§ Work to complete
Output each line of the listing exactly, though pictures are not to appear.

+++++

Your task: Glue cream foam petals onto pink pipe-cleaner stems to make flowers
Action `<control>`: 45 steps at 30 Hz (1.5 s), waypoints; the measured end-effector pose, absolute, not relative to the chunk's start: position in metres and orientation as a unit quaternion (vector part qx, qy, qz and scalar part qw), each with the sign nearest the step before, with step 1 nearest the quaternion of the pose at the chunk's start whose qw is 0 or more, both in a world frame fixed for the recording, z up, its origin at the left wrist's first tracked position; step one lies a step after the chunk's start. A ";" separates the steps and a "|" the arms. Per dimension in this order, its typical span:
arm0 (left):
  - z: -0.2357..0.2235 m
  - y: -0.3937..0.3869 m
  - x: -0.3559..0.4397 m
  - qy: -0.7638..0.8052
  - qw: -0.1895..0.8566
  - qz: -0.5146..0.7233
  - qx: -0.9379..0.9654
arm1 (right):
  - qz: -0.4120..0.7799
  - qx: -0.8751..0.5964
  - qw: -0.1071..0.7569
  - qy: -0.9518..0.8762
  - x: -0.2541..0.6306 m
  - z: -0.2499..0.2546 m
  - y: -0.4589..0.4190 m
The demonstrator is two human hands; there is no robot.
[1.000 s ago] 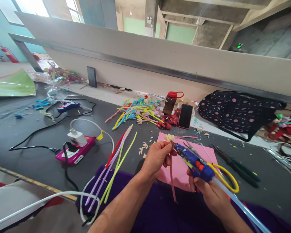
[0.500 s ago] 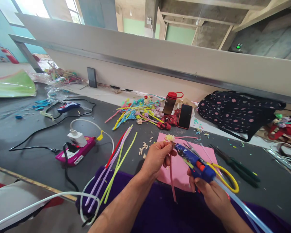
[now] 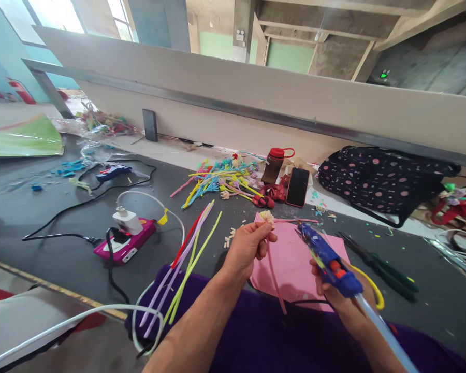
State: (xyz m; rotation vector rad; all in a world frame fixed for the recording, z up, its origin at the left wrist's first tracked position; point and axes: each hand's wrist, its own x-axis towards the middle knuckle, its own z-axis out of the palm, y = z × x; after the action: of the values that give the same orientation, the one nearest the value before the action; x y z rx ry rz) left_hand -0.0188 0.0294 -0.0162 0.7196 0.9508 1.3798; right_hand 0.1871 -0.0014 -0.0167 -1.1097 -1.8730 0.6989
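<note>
Pinched in my left hand (image 3: 249, 244) is a pipe-cleaner flower with a pale cream head (image 3: 266, 216) above the fingers and a pink stem (image 3: 275, 280) hanging below. My right hand (image 3: 339, 292) is wrapped round a blue hot glue gun (image 3: 328, 259), a long clear glue stick running out of its back. The gun's nozzle points up and left, apart from the flower. Beneath both hands lies a pink sheet (image 3: 291, 264), with another pink pipe cleaner (image 3: 295, 221) along its far edge.
Dark green-handled scissors (image 3: 388, 272) lie to the right. Loose pipe cleaners (image 3: 178, 274) and a magenta power strip (image 3: 126, 243) are on the left. Farther back are a heap of colourful pipe-cleaner flowers (image 3: 221, 178), a bottle (image 3: 274, 166), a phone (image 3: 297, 187) and a patterned bag (image 3: 384, 181).
The glue gun has pulled away from the flower, down and to the right, with my right hand. My left hand has shifted slightly, still holding the flower, whose head now shows more fully.
</note>
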 end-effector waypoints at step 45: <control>-0.006 0.018 -0.017 0.359 0.711 0.490 0.355 | 0.158 -0.288 0.363 -0.872 0.148 0.017 0.044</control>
State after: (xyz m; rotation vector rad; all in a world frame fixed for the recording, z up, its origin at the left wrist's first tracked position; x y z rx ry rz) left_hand -0.0165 0.0180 -0.0061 0.7881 0.7959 1.0869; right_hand 0.1476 0.0442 0.0166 -0.7424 -2.2454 0.4066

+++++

§ Task response
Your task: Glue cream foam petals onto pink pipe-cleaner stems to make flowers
Action `<control>`: 45 steps at 30 Hz (1.5 s), waypoints; the measured end-effector pose, absolute, not relative to the chunk's start: position in metres and orientation as a unit quaternion (vector part qx, qy, qz and scalar part qw), each with the sign nearest the step before, with step 1 nearest the quaternion of the pose at the chunk's start whose qw is 0 or more, both in a world frame fixed for the recording, z up, its origin at the left wrist's first tracked position; step one lies a step after the chunk's start. A ";" separates the steps and a "|" the arms. Per dimension in this order, its typical span:
arm0 (left):
  - z: -0.2357..0.2235 m
  - y: -0.3937..0.3869 m
  - x: -0.3559..0.4397 m
  - qy: -0.7638..0.8052
  - qw: -0.1895..0.8566
  - qz: -0.5146..0.7233
  - qx: -0.9379..0.9654
arm1 (right):
  - qz: -0.4120..0.7799
  - qx: -0.8751..0.5964
  - qw: -0.1071..0.7569
  - qy: -0.9518..0.8762
  - x: -0.2541..0.6306 m
  - z: -0.2499..0.2546 m
  - y: -0.4589..0.4190 m
The demonstrator is two human hands; there is no robot.
[1.000 s ago] 
[0.500 s ago] 
[now] 
State: (xyz m; rotation vector rad; all in a world frame fixed for the recording, z up, its origin at the left wrist's first tracked position; point and axes: each hand's wrist, its own x-axis towards the middle knuckle, its own z-axis out of the palm, y = z × x; after the action: of the values that give the same orientation, the one nearest the value before the action; x y z rx ry rz) left_hand -0.0188 0.0294 -0.0162 0.7196 0.9508 1.3798; right_hand 0.1871 -0.0014 -0.0167 -1.1097 -1.8730 0.6989
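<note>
Pinched in my left hand (image 3: 249, 244) is a pipe-cleaner flower with a pale cream head (image 3: 266, 216) above the fingers and a pink stem (image 3: 275, 280) hanging below. My right hand (image 3: 339, 292) is wrapped round a blue hot glue gun (image 3: 328, 259), a long clear glue stick running out of its back. The gun's nozzle points up and left, apart from the flower. Beneath both hands lies a pink sheet (image 3: 291, 264), with another pink pipe cleaner (image 3: 295, 221) along its far edge.
Dark green-handled scissors (image 3: 388, 272) lie to the right. Loose pipe cleaners (image 3: 178, 274) and a magenta power strip (image 3: 126, 243) are on the left. Farther back are a heap of colourful pipe-cleaner flowers (image 3: 221, 178), a bottle (image 3: 274, 166), a phone (image 3: 297, 187) and a patterned bag (image 3: 384, 181).
The glue gun has pulled away from the flower, down and to the right, with my right hand. My left hand has shifted slightly, still holding the flower, whose head now shows more fully.
</note>
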 end-effector waypoints at step 45: <control>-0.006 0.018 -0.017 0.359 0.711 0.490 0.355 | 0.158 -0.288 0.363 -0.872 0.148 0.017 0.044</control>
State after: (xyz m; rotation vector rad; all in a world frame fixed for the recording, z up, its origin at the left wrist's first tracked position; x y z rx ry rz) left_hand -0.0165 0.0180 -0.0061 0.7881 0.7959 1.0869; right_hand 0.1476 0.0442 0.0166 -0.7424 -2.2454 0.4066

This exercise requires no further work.